NCC Econ. Dev. Director Tamarra Morris retires
NEW CASTLE – Tamarra Morris, the economic development director for New Castle County, retired earlier this month.
Her departure opens the chief economic development role for Delaware’s most populous county as it is tasked with protecting businesses affected by the COVID-19 pandemic while also seeking to attract new employers.
Morris told Delaware Business Times on Thursday that she and her husband were retiring to Costa Rica, a plan they had hoped to start this past summer before the pandemic scuttled it.
County Executive Matt Meyer said he was sad to learn of Morris’ decision to retire and credited her with “transforming” the way that companies looked at doing business in the county.
Morris has helmed the county office since January 2017 as she joined the then-nascent Meyer administration after he pulled off an upset win over incumbent Executive Tom Gordon in the 2016 election. She took over the role from Marcus Henry, who had held it for four years under Gordon but moved over to head the county’s Department of Community Services under Meyer.
It was Morris’ first public position after previously serving as new business development, sales, and marketing director for the real estate management firm Greystar.
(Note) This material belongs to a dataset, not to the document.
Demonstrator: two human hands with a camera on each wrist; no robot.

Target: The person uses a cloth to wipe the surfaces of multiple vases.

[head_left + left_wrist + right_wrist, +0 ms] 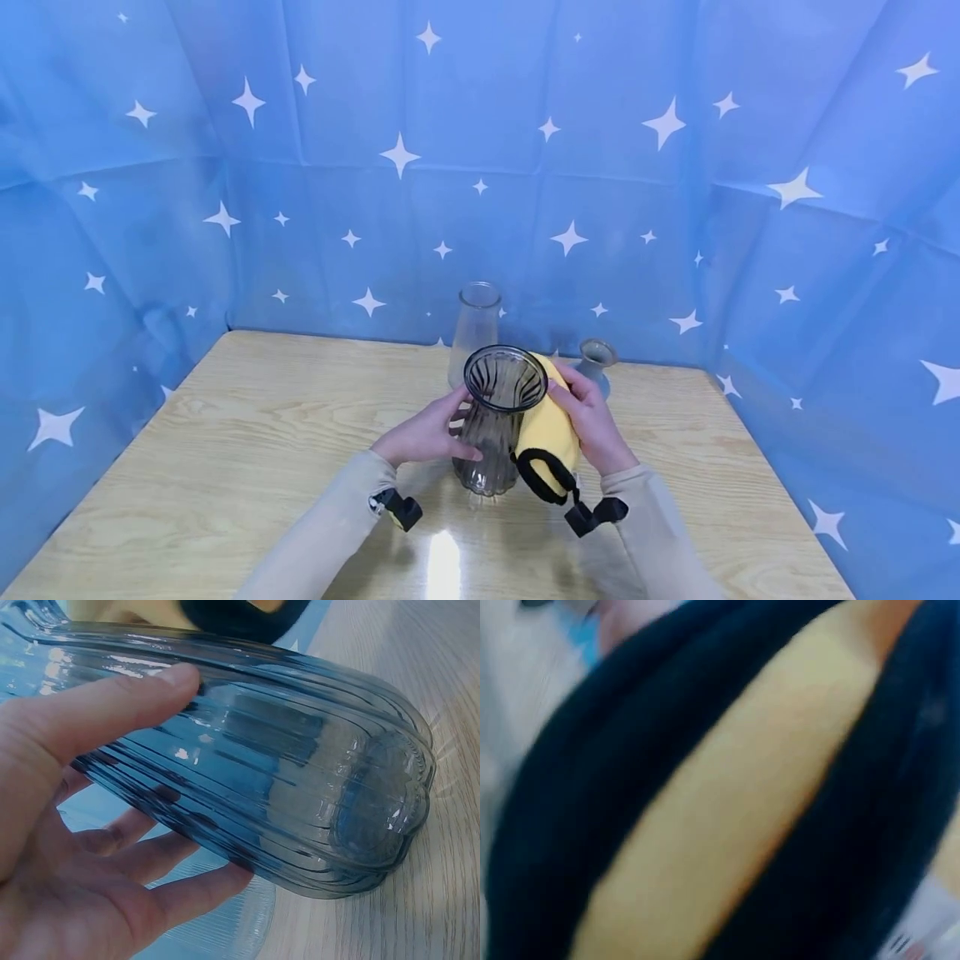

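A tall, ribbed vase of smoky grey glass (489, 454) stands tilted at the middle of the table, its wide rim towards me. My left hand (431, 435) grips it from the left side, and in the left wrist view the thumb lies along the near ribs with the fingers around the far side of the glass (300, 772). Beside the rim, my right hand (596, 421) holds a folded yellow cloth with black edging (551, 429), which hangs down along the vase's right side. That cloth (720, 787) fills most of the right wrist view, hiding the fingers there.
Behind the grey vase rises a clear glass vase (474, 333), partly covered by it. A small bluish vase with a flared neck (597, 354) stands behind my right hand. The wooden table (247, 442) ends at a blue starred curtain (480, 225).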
Upon taking office, she said one of the first major tasks was changing New Castle County’s reputation of moving too slowly in development.
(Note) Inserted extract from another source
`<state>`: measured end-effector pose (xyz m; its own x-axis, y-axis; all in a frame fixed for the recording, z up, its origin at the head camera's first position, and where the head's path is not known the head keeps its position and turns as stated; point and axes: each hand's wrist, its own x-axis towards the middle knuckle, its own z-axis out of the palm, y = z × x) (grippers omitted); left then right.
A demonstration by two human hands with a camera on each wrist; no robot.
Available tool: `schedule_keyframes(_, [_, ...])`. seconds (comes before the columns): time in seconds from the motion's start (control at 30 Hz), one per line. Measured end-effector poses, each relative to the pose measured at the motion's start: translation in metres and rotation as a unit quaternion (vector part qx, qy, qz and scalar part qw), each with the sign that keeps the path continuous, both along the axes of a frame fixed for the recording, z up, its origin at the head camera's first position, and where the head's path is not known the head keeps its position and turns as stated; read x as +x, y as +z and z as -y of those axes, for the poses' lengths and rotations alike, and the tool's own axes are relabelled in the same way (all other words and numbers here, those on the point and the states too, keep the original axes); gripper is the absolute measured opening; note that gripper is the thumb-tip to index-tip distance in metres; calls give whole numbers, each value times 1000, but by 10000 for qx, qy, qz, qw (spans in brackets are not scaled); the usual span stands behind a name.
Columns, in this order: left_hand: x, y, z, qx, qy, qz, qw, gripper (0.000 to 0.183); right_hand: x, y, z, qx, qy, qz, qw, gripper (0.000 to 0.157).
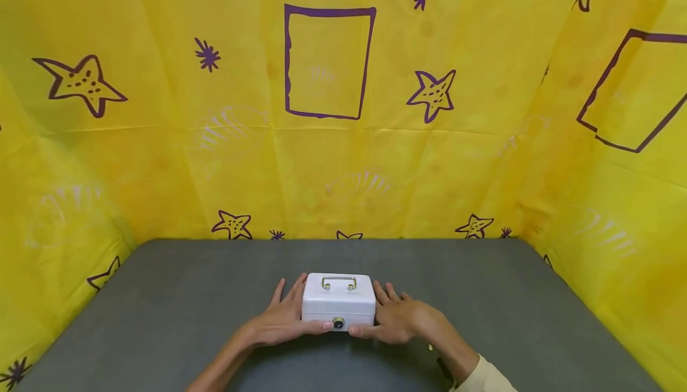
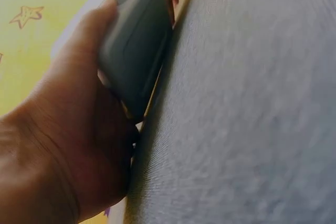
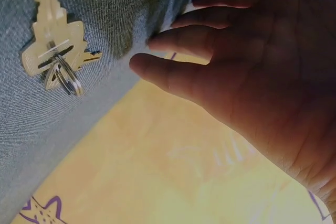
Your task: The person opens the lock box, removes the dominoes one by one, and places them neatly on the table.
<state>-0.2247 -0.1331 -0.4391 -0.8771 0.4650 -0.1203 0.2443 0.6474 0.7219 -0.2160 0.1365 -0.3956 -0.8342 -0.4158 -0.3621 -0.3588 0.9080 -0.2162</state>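
Observation:
A small white cash box [image 1: 338, 302] stands closed on the grey table. It has a folding handle on the lid and a round lock [image 1: 338, 323] on its front. My left hand [image 1: 281, 318] lies against the box's left side, fingers fairly straight and thumb reaching across the front beside the lock. In the left wrist view that thumb [image 2: 89, 35] touches the box front [image 2: 136, 51]; the other fingers are mostly hidden. My right hand [image 1: 394, 318] is at the right side, fingers spread and straight, thumb at the front corner. Keys on a ring [image 3: 55, 56] lie near the right hand.
The grey cloth-covered table [image 1: 214, 302] reaches back to a yellow curtain [image 1: 343, 159] printed with purple stars and frames. The same yellow cloth hangs along the left and right sides. The keys show only as a small glint [image 1: 430, 348] beside the right wrist.

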Motion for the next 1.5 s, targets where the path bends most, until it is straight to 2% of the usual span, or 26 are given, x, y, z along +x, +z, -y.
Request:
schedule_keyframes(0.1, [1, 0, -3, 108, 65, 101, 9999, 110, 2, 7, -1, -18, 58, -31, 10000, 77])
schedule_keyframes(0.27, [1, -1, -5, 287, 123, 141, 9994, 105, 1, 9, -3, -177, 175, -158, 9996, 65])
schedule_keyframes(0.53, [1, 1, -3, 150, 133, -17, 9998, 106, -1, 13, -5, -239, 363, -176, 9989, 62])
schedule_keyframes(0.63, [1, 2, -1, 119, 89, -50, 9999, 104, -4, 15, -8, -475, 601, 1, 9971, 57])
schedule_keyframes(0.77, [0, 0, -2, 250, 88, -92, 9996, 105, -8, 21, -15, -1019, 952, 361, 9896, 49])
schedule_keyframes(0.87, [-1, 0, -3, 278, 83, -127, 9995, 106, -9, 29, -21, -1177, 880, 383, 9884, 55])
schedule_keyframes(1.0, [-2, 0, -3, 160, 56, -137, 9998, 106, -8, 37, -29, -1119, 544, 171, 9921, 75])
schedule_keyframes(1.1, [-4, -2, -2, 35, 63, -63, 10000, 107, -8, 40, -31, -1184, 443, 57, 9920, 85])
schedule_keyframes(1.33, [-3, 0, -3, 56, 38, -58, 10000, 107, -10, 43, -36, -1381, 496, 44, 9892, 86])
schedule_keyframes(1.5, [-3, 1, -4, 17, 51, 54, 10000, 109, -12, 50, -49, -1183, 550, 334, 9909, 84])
She and Meyer went on a six-month listening tour to start their tenures and in the end, they created the expedited plan review process known as Jobs Now. The program, eligible for projects that create or expand jobs, brings all permitting and review agencies together to head off obstacles in the process and benchmarks progress to an applicant’s timeline.
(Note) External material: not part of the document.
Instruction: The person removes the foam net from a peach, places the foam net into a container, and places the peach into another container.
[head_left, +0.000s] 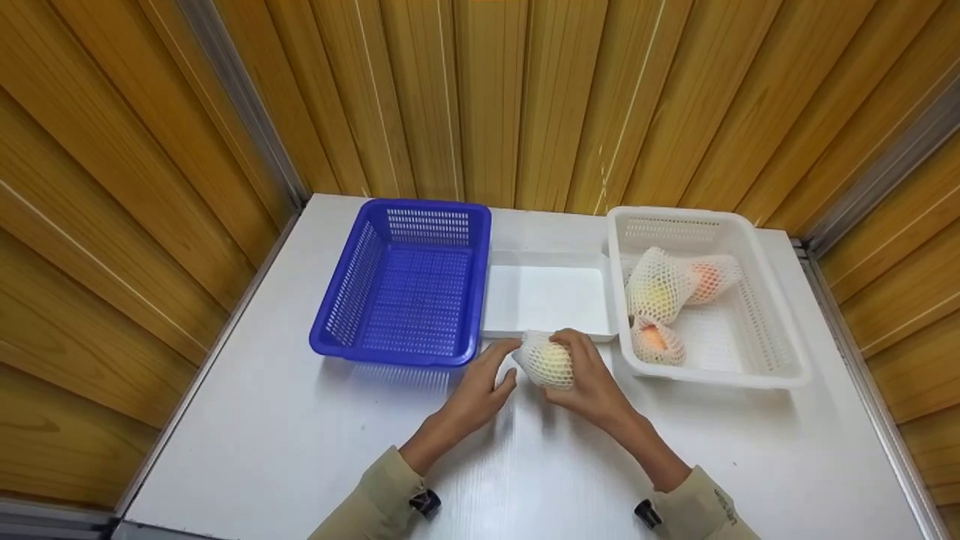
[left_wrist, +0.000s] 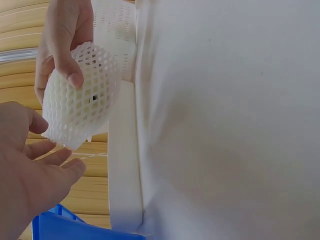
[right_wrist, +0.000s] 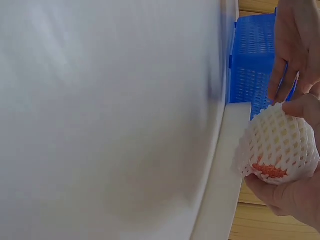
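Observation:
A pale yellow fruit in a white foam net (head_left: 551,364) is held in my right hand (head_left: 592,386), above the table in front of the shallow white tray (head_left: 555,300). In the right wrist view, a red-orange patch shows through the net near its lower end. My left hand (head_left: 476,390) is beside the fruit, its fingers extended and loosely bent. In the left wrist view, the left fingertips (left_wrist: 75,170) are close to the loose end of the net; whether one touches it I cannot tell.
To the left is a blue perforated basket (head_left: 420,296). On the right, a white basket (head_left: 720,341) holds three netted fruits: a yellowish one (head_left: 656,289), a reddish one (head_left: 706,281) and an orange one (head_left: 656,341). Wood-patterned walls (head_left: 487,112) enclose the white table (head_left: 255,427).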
“That accelerated process was a breath of fresh air for a lot of these companies that were searching for a less expensive option from a surrounding state,” Morris said, noting that before it some site selectors and companies wouldn’t even let New Castle County participate in requests for proposals. “We knew we had to become competitive and that started with making sure our process was not a piece to the puzzle that was causing us to be disqualified.”
Morris pointed to Incyte’s headquarters expansion as the first major success of the Jobs Now program, which later was also able to land the $37 million Dot Foods distribution center in Bear over a competing bid from Baltimore.
“I’m not the biggest fan of giving property tax breaks to the Amazons coming in, and so Tamarra’s wooing of large companies was often more about charm than tax breaks. I think she has a tremendous record with respect to that,” Meyer added, noting the prospect pipeline during her tenure included projects totaling nearly 12,000 jobs.
The county executive also credits Morris with aiding the county’s smallest businesses as they looked to raise capital and find markets.
“Tamarra really laser-focused in on small business and entrepreneurship startups,” Meyer said, noting she particularly helped connect those led by women and minorities to get access to capital. “She got us to invest resources in groups like First Founders and partner with the county chamber, Junior Achievement Delaware, The Great Dames, and more.”
Morris said that her successor will be immediately confronted with supporting the county’s businesses as they try to survive the impacts of the COVID-19 pandemic.
“Everyone’s looking ahead, everyone is hurting, from our small businesses to our nonprofits. I think making sure that we are moving as quickly as possible to address the needs of those communities is going to be key,” she said.
The county is currently advertising for the position, offering between $81,000 and $120,000.